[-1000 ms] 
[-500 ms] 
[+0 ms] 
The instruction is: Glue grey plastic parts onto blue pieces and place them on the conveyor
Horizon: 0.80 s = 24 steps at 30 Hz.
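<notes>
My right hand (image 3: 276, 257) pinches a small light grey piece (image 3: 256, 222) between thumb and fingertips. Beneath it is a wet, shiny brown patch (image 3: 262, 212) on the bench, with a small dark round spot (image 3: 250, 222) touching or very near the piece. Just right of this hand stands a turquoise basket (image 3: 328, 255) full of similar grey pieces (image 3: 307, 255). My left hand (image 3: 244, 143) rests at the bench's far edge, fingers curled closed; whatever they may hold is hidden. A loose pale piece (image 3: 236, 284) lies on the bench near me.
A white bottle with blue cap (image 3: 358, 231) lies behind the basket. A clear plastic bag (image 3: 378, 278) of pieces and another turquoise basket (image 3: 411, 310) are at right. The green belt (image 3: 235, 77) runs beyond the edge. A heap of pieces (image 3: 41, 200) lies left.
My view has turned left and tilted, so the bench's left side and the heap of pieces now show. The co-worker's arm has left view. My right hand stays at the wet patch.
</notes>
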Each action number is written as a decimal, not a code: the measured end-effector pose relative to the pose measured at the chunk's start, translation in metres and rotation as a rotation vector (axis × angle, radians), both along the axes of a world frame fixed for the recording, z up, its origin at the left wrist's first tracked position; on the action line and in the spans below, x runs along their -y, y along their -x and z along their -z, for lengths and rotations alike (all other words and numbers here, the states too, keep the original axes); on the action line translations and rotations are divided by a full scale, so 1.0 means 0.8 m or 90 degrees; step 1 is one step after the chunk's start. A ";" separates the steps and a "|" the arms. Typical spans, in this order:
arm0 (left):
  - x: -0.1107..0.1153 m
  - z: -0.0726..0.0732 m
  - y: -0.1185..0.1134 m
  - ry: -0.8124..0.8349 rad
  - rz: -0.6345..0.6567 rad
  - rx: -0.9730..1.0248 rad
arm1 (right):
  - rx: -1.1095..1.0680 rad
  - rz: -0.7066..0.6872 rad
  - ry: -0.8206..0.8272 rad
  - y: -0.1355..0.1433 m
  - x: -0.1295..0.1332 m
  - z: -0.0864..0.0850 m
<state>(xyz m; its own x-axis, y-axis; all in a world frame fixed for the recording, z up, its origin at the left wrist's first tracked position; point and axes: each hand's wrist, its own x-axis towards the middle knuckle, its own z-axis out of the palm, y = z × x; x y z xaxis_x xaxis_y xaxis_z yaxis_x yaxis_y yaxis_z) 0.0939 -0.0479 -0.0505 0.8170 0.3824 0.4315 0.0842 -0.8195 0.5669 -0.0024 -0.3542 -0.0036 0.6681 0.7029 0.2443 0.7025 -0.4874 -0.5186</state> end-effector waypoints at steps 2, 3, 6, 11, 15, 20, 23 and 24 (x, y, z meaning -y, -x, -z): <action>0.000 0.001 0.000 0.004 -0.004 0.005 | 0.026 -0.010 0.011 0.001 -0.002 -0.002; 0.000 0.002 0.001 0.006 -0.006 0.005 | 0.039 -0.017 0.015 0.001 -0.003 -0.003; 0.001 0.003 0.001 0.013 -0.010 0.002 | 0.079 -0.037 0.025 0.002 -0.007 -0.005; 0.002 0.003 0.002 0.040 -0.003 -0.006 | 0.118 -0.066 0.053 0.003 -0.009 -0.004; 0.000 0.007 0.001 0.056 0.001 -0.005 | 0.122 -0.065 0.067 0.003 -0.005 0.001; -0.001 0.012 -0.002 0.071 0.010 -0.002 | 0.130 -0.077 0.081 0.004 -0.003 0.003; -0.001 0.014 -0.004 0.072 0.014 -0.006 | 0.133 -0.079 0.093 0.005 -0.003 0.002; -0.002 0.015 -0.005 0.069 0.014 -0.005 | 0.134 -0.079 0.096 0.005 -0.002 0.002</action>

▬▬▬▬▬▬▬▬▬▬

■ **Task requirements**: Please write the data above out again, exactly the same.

■ **Response for this exercise**:
[-1000 ms] 
[-500 ms] 
[+0 ms] 
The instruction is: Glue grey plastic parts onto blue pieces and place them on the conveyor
Horizon: 0.80 s = 24 steps at 30 Hz.
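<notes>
My right hand (image 3: 276, 257) pinches a small light grey piece (image 3: 256, 222) between thumb and fingertips. Beneath it is a wet, shiny brown patch (image 3: 262, 212) on the bench, with a small dark round spot (image 3: 250, 222) touching or very near the piece. Just right of this hand stands a turquoise basket (image 3: 328, 255) full of similar grey pieces (image 3: 307, 255). My left hand (image 3: 244, 143) rests at the bench's far edge, fingers curled closed; whatever they may hold is hidden. A loose pale piece (image 3: 236, 284) lies on the bench near me.
A white bottle with blue cap (image 3: 358, 231) lies behind the basket. A clear plastic bag (image 3: 378, 278) of pieces and another turquoise basket (image 3: 411, 310) are at right. The green belt (image 3: 235, 77) runs beyond the edge. A heap of pieces (image 3: 41, 200) lies left.
My view has turned left and tilted, so the bench's left side and the heap of pieces now show. The co-worker's arm has left view. My right hand stays at the wet patch.
</notes>
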Each action number is written as a decimal, not a code: the measured end-effector pose relative to the pose measured at the chunk's start, translation in metres and rotation as a rotation vector (axis × angle, radians), both along the axes of a world frame fixed for the recording, z up, its origin at the left wrist's first tracked position; on the action line and in the spans below, x runs along their -y, y along their -x and z along their -z, for lengths and rotations alike (all other words and numbers here, the states too, keep the original axes); on the action line translations and rotations are divided by a full scale, so 1.0 means 0.8 m or 90 degrees; step 1 is one step after the chunk's start. A ";" separates the steps and a "|" the arms. Typical spans, in this order:
arm0 (left):
  - x: -0.1107..0.1153 m
  - z: -0.0726..0.0732 m
  - y: -0.1185..0.1134 m
  - ry: -0.8124..0.8349 rad
  - rz: -0.6345..0.6567 rad
  - rx: -0.9730..1.0248 rad
arm1 (right):
  - rx: -1.1095..1.0680 rad
  - rz: -0.7066..0.6872 rad
  - ry: -0.8206..0.8272 rad
  - y: -0.1355..0.1433 m
  - x: -0.1295..0.1332 m
  - z: -0.0864..0.0850 m
<state>(xyz m; its own x-axis, y-axis; all in a world frame fixed for the recording, z up, its origin at the left wrist's first tracked position; point and axes: each hand's wrist, its own x-axis towards the middle knuckle, its own z-axis out of the palm, y = z × x; x y z xaxis_x xaxis_y xaxis_z yaxis_x yaxis_y yaxis_z) 0.0939 -0.0479 -0.0505 0.8170 0.3824 0.4315 0.0842 -0.8195 0.5669 -0.0024 -0.3542 -0.0036 0.6681 0.7029 0.2443 0.7025 -0.4874 -0.5186</state> end-effector waypoints at steps 2, 3, 6, 11, 15, 20, 23 and 24 (x, y, z meaning -y, -x, -z): <action>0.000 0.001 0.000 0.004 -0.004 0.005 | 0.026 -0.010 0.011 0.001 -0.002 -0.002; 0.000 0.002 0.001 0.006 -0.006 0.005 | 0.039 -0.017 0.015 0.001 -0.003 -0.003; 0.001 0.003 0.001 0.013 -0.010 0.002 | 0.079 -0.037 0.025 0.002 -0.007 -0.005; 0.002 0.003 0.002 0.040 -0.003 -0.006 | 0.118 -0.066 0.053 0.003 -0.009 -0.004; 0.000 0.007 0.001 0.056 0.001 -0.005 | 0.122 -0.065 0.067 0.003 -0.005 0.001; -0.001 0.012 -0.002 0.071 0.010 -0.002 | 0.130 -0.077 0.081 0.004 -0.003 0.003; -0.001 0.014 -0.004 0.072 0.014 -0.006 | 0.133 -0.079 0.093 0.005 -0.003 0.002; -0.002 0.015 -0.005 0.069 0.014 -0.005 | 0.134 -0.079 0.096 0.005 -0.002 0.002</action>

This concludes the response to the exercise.